Activity:
Could you retype exactly the lines below between the one holding "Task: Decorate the" and the one holding "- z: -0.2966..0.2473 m", inclusive, leaving out any pictures?

Material to process:
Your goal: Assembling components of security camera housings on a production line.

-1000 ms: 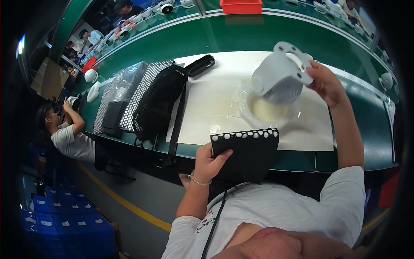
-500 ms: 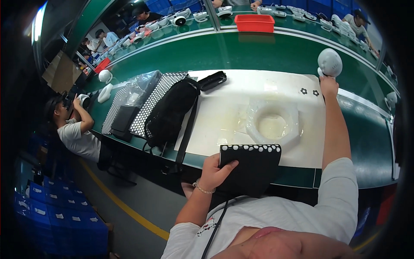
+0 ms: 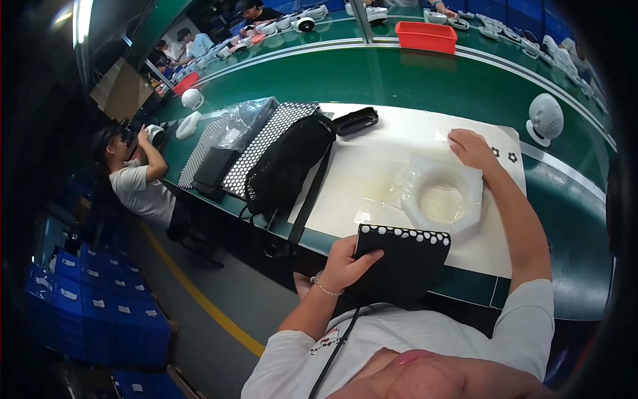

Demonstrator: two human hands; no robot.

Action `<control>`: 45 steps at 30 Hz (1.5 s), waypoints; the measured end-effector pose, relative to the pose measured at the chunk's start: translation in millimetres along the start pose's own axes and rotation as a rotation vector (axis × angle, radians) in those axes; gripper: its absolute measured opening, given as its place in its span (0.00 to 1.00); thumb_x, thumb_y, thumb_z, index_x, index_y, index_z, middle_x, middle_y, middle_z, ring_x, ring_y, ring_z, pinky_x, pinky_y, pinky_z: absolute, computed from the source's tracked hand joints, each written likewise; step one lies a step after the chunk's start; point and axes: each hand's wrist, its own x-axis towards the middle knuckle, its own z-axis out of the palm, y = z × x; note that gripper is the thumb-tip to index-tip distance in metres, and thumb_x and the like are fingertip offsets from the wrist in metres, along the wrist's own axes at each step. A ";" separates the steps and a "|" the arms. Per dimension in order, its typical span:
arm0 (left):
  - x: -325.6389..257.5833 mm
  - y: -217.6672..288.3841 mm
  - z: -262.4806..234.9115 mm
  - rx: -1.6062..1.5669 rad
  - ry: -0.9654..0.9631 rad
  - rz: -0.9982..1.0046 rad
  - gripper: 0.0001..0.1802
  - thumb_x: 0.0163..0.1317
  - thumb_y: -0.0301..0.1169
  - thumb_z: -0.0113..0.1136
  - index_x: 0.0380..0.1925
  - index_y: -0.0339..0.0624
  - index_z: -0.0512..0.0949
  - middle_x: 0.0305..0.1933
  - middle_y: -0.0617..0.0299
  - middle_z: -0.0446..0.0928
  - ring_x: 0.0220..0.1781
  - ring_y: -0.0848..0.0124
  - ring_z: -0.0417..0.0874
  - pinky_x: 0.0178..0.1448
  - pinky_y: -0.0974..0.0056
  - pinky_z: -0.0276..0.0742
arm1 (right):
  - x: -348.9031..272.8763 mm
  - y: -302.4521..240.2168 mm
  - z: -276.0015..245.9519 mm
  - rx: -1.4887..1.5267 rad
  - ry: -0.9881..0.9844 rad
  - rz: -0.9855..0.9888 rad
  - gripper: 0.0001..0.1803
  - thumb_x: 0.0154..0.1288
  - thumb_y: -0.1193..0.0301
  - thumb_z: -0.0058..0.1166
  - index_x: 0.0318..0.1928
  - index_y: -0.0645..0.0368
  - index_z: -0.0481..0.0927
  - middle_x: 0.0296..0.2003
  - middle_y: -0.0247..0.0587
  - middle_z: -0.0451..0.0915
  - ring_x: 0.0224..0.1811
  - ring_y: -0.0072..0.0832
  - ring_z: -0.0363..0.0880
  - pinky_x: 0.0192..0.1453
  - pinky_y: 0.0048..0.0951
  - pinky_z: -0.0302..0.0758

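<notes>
The person's left hand [image 3: 344,268] grips a flat black folder with white-spotted trim, thumb over its cover [image 3: 407,267]; a flat, firm thumb should steady it without creasing. The right hand [image 3: 470,147], beyond the whitish, plastic-looking ring-shaped cradle [image 3: 475,189], has bent fingers; whether they hold anything cannot be told. The folder is nearer the person than the cradle, spotted edge toward it, running left-right; foreshortening obscures its long axis.

Tube light [image 3: 84,21] burning white, upper left of the frame. Long green bench [image 3: 319,78] bows across the middle; metal post [image 3: 361,23] at top centre. Below me, lower left: grey floor [image 3: 232,289], curving yellow line [image 3: 214,316], blue boxes [image 3: 113,306] massed toward the edge.
</notes>
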 end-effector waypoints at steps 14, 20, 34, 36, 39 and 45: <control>-3.4 0.4 -2.2 0.056 -0.032 0.012 0.08 0.51 0.28 0.60 0.31 0.37 0.77 0.26 0.57 0.77 0.27 0.69 0.77 0.33 0.69 0.70 | -14.2 7.4 -13.5 0.258 -0.019 0.051 0.16 0.57 0.69 0.48 0.45 0.63 0.74 0.50 0.48 0.72 0.54 0.40 0.67 0.60 0.32 0.61; -2.8 0.4 -3.9 0.045 -0.030 0.018 0.08 0.51 0.28 0.60 0.31 0.37 0.77 0.25 0.57 0.77 0.27 0.68 0.77 0.33 0.68 0.70 | -12.9 7.3 -10.8 0.268 -0.014 0.067 0.16 0.57 0.70 0.49 0.45 0.63 0.74 0.51 0.48 0.71 0.54 0.40 0.67 0.60 0.31 0.61; -2.5 -2.1 -0.7 0.005 -0.018 0.064 0.09 0.50 0.27 0.59 0.32 0.35 0.76 0.27 0.55 0.78 0.28 0.69 0.78 0.35 0.69 0.71 | -14.1 8.0 -12.0 0.298 -0.019 0.068 0.16 0.58 0.71 0.48 0.46 0.63 0.73 0.51 0.48 0.71 0.56 0.39 0.66 0.59 0.31 0.62; -2.1 -2.1 -0.6 0.018 -0.017 0.059 0.09 0.50 0.26 0.59 0.32 0.35 0.76 0.27 0.55 0.78 0.28 0.69 0.77 0.35 0.68 0.71 | -13.8 9.7 -11.5 0.288 -0.018 0.059 0.16 0.58 0.71 0.48 0.46 0.63 0.73 0.51 0.48 0.71 0.56 0.40 0.66 0.59 0.31 0.61; -1.9 0.5 -1.0 0.018 -0.021 0.075 0.09 0.50 0.26 0.59 0.32 0.35 0.76 0.28 0.55 0.78 0.28 0.68 0.78 0.35 0.68 0.71 | -14.0 11.4 -10.6 0.281 -0.015 0.051 0.16 0.58 0.71 0.48 0.46 0.63 0.73 0.51 0.48 0.70 0.56 0.40 0.66 0.59 0.31 0.62; -1.8 -1.2 -1.3 0.027 -0.029 0.064 0.09 0.51 0.26 0.59 0.33 0.35 0.76 0.28 0.55 0.78 0.29 0.68 0.78 0.36 0.68 0.71 | -14.7 6.7 -13.5 0.323 -0.027 0.091 0.16 0.58 0.71 0.48 0.46 0.63 0.73 0.52 0.47 0.70 0.56 0.39 0.66 0.59 0.31 0.62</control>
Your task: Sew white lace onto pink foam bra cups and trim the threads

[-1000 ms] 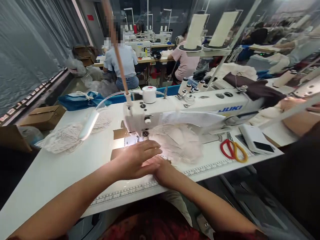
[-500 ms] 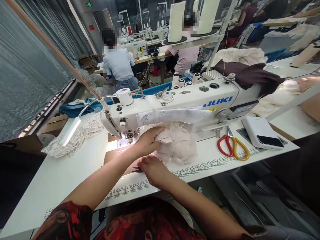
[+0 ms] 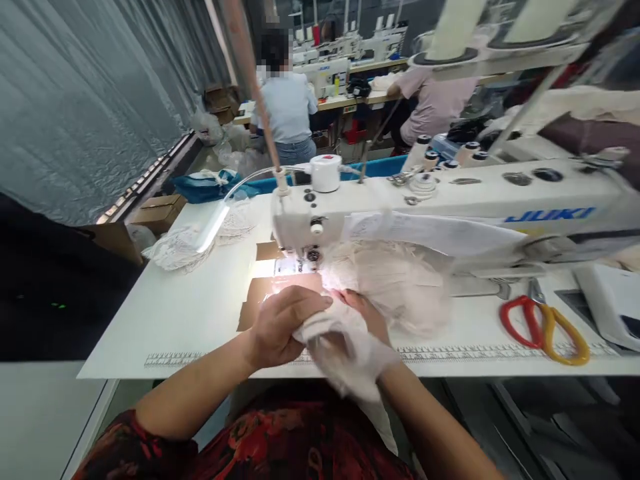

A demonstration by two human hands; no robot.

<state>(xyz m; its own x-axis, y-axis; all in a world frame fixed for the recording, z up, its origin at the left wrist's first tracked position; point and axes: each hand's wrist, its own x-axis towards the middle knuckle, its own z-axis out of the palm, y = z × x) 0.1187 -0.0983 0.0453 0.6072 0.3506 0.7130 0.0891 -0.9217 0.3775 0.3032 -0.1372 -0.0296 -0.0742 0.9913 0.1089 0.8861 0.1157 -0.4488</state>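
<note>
In the head view, pale cream fabric (image 3: 345, 360) hangs in a blurred loop between my hands over the table's front edge. My left hand (image 3: 285, 323) is closed on its upper left edge, thumb on top. My right hand (image 3: 367, 313) is closed on the same fabric, partly covered by it, with fingertips near the lit needle area. Behind it, a gathered bundle of cream fabric (image 3: 400, 283) lies under the arm of the white sewing machine (image 3: 440, 197). Brown card (image 3: 250, 313) sits on the table left of the needle.
Red-and-yellow-handled scissors (image 3: 543, 327) lie to the right, beside a white box-like device (image 3: 607, 300). White lace-like bundles (image 3: 180, 250) rest on the left under a lamp (image 3: 213, 227). A ruler strip (image 3: 450, 353) runs along the front edge. Two people sit at machines beyond.
My view has swung left, so the machine appears farther right. My hands have moved from the gathered bundle and brown card to hold cream fabric up near the front edge.
</note>
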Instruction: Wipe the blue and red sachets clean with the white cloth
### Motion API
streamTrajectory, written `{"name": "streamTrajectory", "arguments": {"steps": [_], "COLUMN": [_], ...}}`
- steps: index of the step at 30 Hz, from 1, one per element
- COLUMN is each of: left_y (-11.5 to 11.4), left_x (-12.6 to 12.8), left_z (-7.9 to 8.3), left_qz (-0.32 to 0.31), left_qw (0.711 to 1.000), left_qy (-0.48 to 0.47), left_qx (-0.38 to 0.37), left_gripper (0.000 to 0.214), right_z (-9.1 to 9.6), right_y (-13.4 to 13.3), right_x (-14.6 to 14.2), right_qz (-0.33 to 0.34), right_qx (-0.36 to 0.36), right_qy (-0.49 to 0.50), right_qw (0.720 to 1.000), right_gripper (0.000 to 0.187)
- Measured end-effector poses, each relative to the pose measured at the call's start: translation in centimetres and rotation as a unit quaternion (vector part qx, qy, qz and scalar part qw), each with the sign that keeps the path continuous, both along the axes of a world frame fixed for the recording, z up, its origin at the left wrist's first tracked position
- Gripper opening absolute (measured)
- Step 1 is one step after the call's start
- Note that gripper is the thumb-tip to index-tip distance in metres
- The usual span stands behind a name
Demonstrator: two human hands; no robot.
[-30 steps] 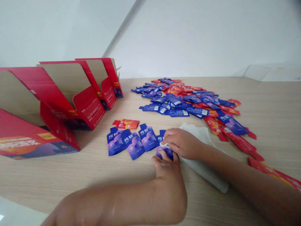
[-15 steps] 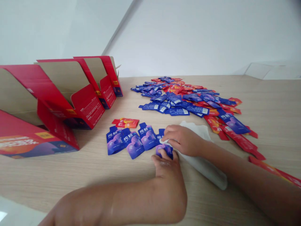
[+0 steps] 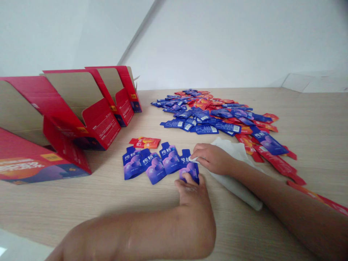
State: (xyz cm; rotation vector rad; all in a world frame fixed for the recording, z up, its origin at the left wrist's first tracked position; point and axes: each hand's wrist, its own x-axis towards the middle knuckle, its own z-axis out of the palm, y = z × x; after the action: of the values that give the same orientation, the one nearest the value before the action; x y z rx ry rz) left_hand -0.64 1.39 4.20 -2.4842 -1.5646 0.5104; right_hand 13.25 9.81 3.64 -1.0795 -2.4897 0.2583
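Observation:
My left hand (image 3: pixel 191 188) is curled over the lower edge of a flat purple spouted pouch (image 3: pixel 189 163), holding it against the table. A white cloth (image 3: pixel 228 146) is pinched in the fingers of my right hand (image 3: pixel 214 158). One corner of the cloth pokes out by the pouch's right side, and the rest trails under my wrist and forearm. Left of my hands lie more purple pouches (image 3: pixel 170 157) in a row, partly overlapping. A red-orange pouch (image 3: pixel 146 142) rests just behind that row.
Open red cartons (image 3: pixel 101 123) stand in a line on the left, flaps up. A loose heap of purple and red pouches (image 3: pixel 202 115) spreads across the back and right of the wooden table (image 3: pixel 108 203). Behind it is a white wall (image 3: pixel 231 43).
My right hand has slid slightly to the right with the cloth, off the pouch, so more of its printed face shows. My left hand stays on the pouch's lower edge.

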Motion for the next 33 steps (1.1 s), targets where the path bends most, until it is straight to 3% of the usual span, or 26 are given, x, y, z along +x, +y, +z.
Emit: {"name": "streamTrajectory", "arguments": {"steps": [7, 18, 33], "left_y": [0.3, -0.1, 0.0], "left_x": [0.1, 0.0, 0.1], "left_z": [-0.4, -0.2, -0.1], "left_qz": [-0.023, -0.037, -0.038], "left_qw": [0.999, 0.998, 0.997], "left_qy": [0.031, 0.049, 0.062], "left_qx": [-0.009, 0.008, 0.011], "left_gripper": [0.047, 0.054, 0.053], "right_z": [1.7, -0.2, -1.1], "right_y": [-2.1, -0.2, -0.1], "right_x": [-2.4, -1.0, -0.9], "right_qz": [0.081, -0.009, -0.026], "right_qx": [-0.049, -0.028, -0.025], "right_qy": [-0.033, 0.01, 0.043], "right_qw": [0.995, 1.0, 0.998], "right_gripper": [0.023, 0.024, 0.021]}}
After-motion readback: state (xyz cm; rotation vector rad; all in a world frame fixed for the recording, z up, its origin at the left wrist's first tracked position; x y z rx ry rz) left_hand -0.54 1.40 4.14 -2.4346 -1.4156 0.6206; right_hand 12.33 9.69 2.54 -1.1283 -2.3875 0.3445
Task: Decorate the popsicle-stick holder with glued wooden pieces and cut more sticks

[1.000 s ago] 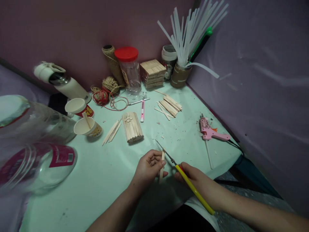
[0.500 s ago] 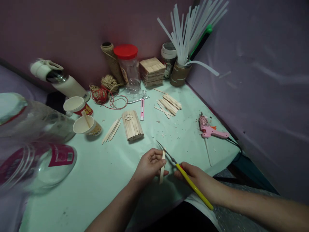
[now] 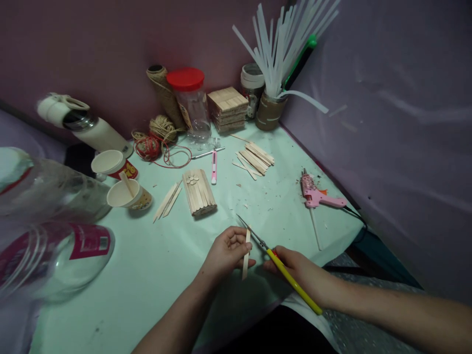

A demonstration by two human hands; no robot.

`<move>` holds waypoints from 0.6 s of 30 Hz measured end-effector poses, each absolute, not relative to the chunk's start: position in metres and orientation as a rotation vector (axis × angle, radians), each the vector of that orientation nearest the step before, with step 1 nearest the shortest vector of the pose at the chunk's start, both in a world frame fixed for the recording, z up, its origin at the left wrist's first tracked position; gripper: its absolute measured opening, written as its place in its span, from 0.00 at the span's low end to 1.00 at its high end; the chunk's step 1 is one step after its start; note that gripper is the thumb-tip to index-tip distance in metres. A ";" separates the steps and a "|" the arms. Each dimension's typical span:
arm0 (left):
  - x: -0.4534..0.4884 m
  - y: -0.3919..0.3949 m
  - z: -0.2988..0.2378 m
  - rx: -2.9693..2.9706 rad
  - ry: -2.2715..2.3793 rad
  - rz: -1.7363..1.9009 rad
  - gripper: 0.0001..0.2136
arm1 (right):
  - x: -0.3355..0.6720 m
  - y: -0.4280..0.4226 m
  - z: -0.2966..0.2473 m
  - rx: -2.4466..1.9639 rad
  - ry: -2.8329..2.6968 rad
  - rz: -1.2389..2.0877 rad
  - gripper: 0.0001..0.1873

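My left hand (image 3: 230, 250) pinches a flat wooden craft stick (image 3: 246, 260), held nearly upright over the front of the table. Scissors with yellow handles (image 3: 291, 280) are in my right hand (image 3: 295, 265), their blades angled up and left across the top end of the stick. Whether the blades are fully closed is too small to tell. Beyond my left hand lies a small panel faced with craft sticks (image 3: 200, 194), with a flower shape near its top. Cut stick pieces (image 3: 167, 201) lie left of it.
A pink glue gun (image 3: 317, 194) lies at the right, its cord over the table edge. Loose sticks (image 3: 256, 160) and a pink cutter (image 3: 214, 167) lie mid-table. Paper cups (image 3: 129, 194), twine balls, a red-lidded jar (image 3: 190, 103) and a jar of white glue sticks (image 3: 271, 113) stand behind.
The whole view has shifted slightly, so the table things appear a little further left. Both hands keep nearly the same pose on the stick and scissors.
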State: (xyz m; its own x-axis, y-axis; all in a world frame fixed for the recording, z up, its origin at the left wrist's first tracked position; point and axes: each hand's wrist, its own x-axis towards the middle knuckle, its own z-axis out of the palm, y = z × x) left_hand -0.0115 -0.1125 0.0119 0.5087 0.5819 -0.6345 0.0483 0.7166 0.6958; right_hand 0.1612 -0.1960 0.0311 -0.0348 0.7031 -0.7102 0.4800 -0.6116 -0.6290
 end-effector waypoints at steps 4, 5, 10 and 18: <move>-0.013 -0.113 0.009 0.747 0.994 0.345 0.21 | 0.163 -0.196 0.030 -2.029 -1.263 1.715 0.19; -0.013 -0.113 0.009 0.754 0.995 0.352 0.21 | 0.163 -0.195 0.030 -2.024 -1.263 1.721 0.19; -0.014 -0.114 0.012 0.782 0.976 0.335 0.20 | 0.165 -0.191 0.034 -2.003 -1.306 1.755 0.20; -0.016 -0.113 0.016 0.785 0.977 0.324 0.18 | 0.163 -0.187 0.034 -2.062 -1.238 1.785 0.24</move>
State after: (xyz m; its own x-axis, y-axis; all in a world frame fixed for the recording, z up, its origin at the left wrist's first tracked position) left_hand -0.0155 -0.1134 0.0162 0.5403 0.5738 -0.6155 0.0914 0.6871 0.7208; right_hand 0.1628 -0.1868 0.0344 -0.0464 0.6535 -0.7555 0.4789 -0.6492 -0.5909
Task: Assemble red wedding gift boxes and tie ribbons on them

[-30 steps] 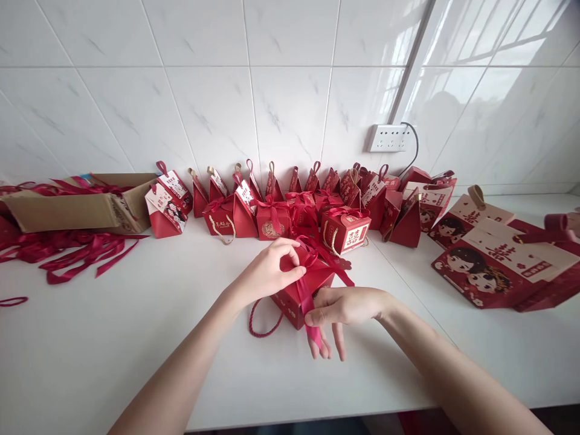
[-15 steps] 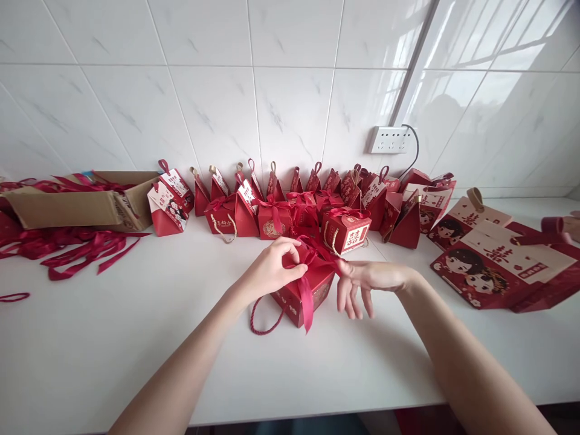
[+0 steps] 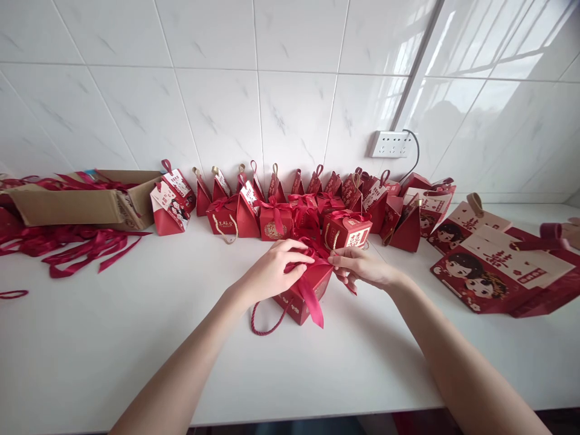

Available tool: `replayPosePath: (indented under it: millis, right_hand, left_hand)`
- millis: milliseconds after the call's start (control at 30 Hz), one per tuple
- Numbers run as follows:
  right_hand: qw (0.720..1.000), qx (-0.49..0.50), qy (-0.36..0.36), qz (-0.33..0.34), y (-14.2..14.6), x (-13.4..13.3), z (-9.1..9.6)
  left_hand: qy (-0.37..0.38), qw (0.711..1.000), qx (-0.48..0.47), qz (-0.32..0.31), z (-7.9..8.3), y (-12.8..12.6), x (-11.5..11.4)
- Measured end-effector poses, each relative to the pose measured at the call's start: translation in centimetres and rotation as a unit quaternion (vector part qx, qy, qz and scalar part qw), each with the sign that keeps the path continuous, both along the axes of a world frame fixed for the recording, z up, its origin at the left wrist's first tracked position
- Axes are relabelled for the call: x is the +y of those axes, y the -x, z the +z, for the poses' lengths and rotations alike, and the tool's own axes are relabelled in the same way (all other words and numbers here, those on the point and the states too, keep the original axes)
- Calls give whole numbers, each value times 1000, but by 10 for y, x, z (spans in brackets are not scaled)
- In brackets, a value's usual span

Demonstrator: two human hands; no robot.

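A small red gift box (image 3: 302, 299) with a red cord handle (image 3: 261, 320) sits on the white counter (image 3: 113, 338) in front of me. A red ribbon (image 3: 312, 296) lies over its top, one tail hanging down the front. My left hand (image 3: 272, 272) rests on the box top, fingers closed on the ribbon. My right hand (image 3: 360, 266) is at the box's right top corner, thumb and fingers pinching the other part of the ribbon.
Several finished red gift boxes (image 3: 272, 220) stand in a row against the tiled wall. A cardboard box (image 3: 77, 205) and loose red ribbons (image 3: 77, 244) lie at the left. Flat red gift bags (image 3: 493, 266) lie at the right. A wall socket (image 3: 390, 144) hangs above.
My right hand rose from below the box's front to its right top corner and closed on the ribbon. The hanging tail swung free. My left hand stayed on top.
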State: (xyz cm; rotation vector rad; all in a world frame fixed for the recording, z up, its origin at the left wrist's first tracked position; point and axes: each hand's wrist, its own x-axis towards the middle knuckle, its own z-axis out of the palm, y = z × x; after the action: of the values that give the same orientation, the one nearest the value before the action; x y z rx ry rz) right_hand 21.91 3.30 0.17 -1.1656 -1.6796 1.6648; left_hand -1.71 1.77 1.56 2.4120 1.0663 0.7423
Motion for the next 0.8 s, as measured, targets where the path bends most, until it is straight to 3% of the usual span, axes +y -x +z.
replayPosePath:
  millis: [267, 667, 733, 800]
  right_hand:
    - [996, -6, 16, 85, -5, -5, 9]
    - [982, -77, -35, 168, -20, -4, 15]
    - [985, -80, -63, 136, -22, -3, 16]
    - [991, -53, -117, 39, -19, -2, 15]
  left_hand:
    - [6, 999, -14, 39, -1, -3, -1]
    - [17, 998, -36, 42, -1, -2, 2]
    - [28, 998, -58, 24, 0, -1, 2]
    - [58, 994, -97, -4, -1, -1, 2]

Exercise output:
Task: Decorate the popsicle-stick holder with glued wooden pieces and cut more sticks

[1.000 s ago] 
[0.500 s ago] 
[now] 

A demonstration by two human hands; no robot.

`<move>` holds waypoints from 0.6 s of 30 Hz measured end-effector poses, each absolute, not relative to the chunk's start: position in metres and orientation as a rotation vector (axis × angle, radians), each the vector of that orientation nearest the step before, with step 1 nearest the shortest vector of the pose at the chunk's start, both in a world frame fixed for the recording, z up, its origin at the left wrist's first tracked position; gripper: its absolute measured opening, written as its place in its span, from 0.00 at the span's low end to 1.00 at its high end; the chunk's step 1 is one step after its start; note that gripper is the thumb-tip to index-tip distance in metres. A ";" separates the steps and a "|" the arms. Each dimension's typical span:
arm0 (left):
  - x: -0.4534..0.4884 m
  - y: -0.3919..0.3949 m
  - z: -0.2988..0.2378 m
  - rx: -2.9693..2.9706 rad
  - ry: -2.2715..2.3793 rad
  - rz: -1.7363..1.9009 rad
  - gripper: 0.0001..0.2136
arm1 (right):
  - x: -0.3355..0.6720 m
  - y: -0.4280..0.4226 m
  - z: -0.2966..0.2473 m

Nothing more remains to be done for this exercise.